Contre la réautorisation des néonicotinoïdes, des associations saisissent la justice
Des scientifiques ont eu beau alerter sur leur dangerosité pour les insectes pollinisateurs, les néonicotinoïdes sont bel et bien réautorisés en France depuis le début du mois de février. A titre dérogatoire, pour quatre mois et pour l’enrobage des semences de betteraves sucrières, borne l’arrêté interministériel pris par Barbara Pompili et Julien Denormandie afin d’apaiser les inquiétudes de la filière quant aux baisses de rendements entraînées par le virus de la jaunisse dû à la recrudescence des pucerons.

Néanmoins, la réintroduction «provisoire» de ces pesticides «tueurs d’abeille» (en particulier l’imidaclopride ou le thiaméthoxame, substances actives pourtant bannies dans l’UE) deux ans et demi après l’entrée en vigueur de leur interdiction dans l’Hexagone, est bien un retour en arrière pour la protection de la biodiversité. Et c’est pour cela que les associations environnementales ont décidé de contre-attaquer. Comment ? En saisissant la justice administrative pour tenter d’obtenir la suspension voire l’annulation de l’arrêté contesté issu d’une loi tout aussi controversée.

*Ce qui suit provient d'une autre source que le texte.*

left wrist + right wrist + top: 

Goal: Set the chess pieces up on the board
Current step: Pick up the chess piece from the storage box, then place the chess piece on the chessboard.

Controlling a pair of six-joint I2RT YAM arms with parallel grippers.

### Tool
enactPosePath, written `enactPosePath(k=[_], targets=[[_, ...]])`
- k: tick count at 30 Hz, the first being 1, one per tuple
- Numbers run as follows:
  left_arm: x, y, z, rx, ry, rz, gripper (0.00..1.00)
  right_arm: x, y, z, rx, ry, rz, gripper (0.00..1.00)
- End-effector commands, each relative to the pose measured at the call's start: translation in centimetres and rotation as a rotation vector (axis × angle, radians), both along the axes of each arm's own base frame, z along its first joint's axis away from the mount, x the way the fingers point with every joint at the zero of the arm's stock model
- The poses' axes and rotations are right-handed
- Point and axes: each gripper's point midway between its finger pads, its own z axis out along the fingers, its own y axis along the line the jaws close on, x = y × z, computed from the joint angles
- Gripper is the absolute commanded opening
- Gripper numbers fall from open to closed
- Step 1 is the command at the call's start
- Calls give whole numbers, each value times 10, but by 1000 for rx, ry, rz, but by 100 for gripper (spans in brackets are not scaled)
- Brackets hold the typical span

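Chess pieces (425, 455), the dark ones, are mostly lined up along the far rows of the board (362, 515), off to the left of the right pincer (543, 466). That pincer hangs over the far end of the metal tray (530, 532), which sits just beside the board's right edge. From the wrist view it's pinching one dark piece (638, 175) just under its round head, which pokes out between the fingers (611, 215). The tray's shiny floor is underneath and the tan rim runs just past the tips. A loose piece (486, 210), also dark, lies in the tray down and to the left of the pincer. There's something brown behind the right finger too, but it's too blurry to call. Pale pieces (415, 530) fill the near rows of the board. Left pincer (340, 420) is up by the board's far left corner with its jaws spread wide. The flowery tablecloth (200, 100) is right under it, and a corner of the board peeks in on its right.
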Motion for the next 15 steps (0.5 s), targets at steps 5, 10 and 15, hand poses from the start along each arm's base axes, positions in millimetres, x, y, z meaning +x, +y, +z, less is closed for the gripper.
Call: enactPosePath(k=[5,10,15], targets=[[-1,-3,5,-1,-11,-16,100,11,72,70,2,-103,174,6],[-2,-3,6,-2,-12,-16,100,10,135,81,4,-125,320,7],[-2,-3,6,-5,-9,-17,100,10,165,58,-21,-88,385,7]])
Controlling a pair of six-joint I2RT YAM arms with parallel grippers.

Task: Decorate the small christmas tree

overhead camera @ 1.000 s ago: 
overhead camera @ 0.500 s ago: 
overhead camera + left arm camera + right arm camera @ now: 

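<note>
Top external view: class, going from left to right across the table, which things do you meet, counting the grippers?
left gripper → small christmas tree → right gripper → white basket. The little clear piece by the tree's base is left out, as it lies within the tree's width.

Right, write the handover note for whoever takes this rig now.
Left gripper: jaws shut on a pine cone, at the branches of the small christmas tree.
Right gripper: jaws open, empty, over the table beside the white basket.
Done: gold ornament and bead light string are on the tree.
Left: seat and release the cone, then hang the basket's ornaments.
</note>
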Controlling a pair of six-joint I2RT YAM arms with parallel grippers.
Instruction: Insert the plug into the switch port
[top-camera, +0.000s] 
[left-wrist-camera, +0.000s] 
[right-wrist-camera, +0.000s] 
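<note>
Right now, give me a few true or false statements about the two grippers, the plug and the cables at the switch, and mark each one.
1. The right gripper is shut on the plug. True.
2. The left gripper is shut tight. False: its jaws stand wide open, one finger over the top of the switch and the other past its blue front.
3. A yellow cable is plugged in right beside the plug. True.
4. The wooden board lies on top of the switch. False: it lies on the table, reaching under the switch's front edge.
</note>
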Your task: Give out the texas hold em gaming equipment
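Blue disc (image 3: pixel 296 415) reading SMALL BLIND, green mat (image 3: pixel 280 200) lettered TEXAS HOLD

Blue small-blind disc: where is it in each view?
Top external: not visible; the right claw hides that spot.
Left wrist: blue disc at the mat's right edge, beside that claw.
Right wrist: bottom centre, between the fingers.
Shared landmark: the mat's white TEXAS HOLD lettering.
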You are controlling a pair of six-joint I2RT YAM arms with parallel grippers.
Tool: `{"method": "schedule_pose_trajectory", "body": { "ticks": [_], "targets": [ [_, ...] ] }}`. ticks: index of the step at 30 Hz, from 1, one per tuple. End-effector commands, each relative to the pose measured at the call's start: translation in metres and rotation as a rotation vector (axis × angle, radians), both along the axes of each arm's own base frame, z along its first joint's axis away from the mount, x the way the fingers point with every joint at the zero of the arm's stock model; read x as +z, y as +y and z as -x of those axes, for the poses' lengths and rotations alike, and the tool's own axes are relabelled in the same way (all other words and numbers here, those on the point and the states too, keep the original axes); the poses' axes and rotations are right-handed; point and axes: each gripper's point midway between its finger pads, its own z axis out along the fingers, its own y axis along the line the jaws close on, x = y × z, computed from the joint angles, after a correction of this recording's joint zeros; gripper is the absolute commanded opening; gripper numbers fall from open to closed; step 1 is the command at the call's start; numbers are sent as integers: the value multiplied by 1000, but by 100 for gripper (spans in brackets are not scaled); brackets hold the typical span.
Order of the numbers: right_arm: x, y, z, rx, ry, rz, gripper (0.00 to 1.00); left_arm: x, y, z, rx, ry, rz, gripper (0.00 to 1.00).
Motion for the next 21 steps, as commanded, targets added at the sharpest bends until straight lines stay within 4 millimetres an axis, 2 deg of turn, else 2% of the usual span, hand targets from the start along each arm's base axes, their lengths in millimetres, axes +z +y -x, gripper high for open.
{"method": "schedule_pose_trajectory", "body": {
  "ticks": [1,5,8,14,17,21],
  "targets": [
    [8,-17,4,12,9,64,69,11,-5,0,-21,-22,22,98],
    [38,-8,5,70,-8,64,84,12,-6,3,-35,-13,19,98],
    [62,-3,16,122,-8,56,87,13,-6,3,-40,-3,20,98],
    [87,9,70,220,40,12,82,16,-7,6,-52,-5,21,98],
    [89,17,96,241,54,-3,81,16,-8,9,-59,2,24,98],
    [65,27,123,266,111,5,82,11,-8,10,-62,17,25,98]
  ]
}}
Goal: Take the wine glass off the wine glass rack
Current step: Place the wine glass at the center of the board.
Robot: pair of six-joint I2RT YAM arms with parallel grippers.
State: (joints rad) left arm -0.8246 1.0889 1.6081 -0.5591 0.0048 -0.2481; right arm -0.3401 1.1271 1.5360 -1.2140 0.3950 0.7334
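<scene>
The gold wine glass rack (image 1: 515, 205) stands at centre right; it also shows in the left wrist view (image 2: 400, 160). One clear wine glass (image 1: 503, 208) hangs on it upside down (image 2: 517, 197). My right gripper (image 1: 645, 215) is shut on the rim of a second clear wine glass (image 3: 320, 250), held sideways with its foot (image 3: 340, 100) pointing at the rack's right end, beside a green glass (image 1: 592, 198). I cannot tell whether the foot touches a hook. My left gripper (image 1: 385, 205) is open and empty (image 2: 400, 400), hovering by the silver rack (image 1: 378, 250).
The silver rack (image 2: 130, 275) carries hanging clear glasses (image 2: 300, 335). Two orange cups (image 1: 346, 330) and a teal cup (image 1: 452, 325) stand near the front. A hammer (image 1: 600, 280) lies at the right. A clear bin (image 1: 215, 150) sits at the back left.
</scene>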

Référé devant le Conseil d’Etat

Ainsi, six organisations, dont France Nature Environnement (FNE) et Générations futures, ont déposé ce mardi une salve de recours devant les tribunaux administratifs de Lyon et Toulouse pour suspendre en référé l’autorisation de mise sur le marché de ces produits phytopharmaceutiques (le Gaucho et le Cruiser, plus précisément) à destination des betteraviers. C’est dans ces deux villes en effet que se situent les deux sièges français de Bayer et Syngenta, les entreprises commercialisant les deux insecticides. De leurs côtés, Agir pour l’environnement et la Confédération paysanne ont choisi de se tourner vers le Conseil d’Etat avec peu ou prou les mêmes arguments. «On estime que le fait même de réautoriser les néonicotinoïdes ne respecte pas la réglementation européenne, plaide l’agronome Jacques Caplat, secrétaire général d’Agir pour l’environnement. L’arrêté est défaillant voire irrecevable de notre point de vue.»

Que font valoir précisément les associations ? D’abord que la réglementation européenne en vigueur sur les pesticides autorisés sur le marché vaut pour «un usage limité et contrôlé» des produits phytopharmaceutiques dans des «circonstances particulières». Ce qui rend l’arrêté pris pour l’ensemble du territoire non conforme aux textes européens. «Le territoire français a été inégalement touché par les dégâts de la jaunisse et la réponse apportée par dérogation par enrobage des semences avec les néonicotinoïdes les plus dangereux est indifférenciée quelle que soit la zone, cela contrevient complètement à l’exigence du règlement», soutient François Veillerette, le porte-parole de Générations futures. Sans compter que les «mesures d’atténuation» prévues par l’arrêté pour protéger les abeilles, et en fin de compte toute la faune des champs, sont pour le militant écologiste «insuffisantes».

Violation du principe de précaution

Autre grief des défenseurs de l’environnement : les «mauvais calculs» ou les «données erronées», comme l’a révélé le Monde la semaine passée, ayant servi à motiver le bien-fondé de cette dérogation pour la culture de la betterave au détriment des insectes pollinisateurs. «Le risque pour 2021 a été évalué sur des modèles météo qui n’ont pas anticipé le déplacement du vortex polaire avec une descente d’air froid début février. Cela réduit fortement le risque de pucerons et modifie les prévisions, avance encore Jacques Caplat. Et puis, en termes de bénéfice-risque, la réautorisation des néonicotinoïdes est une solution aux dégâts énormes sur la biodiversité tandis que les alternatives aux intrants chimiques n’ont pas été étudiées.» Saisie à cette fin en juin dernier, l’Agence nationale de sécurité sanitaire (Anses) n’a d’ailleurs toujours pas remis son rapport qu’elle aurait dû rendre en octobre.

Et c’est pour cela qu’il s’agit pour les associations requérantes d’une violation manifeste du principe de précaution. «On connaît l’étendue de la toxicité de ces substances pour la biodiversité, en particulier l’entomofaune et les vers de terre. Tout cela est très documenté depuis le début des années 2000, notamment la rémanence des molécules dans les sols et dans l’eau, précise le vice-président de FNE, Jean-David Abel. Cela va donc au-delà du non-respect du principe de précaution et ces atteintes à l’environnement, comme l’effondrement des populations d’insectes, devraient appeler au principe de responsabilité.» Après le feuilleton politique, la saga judiciaire des néonicotinoïdes ne fait que commencer.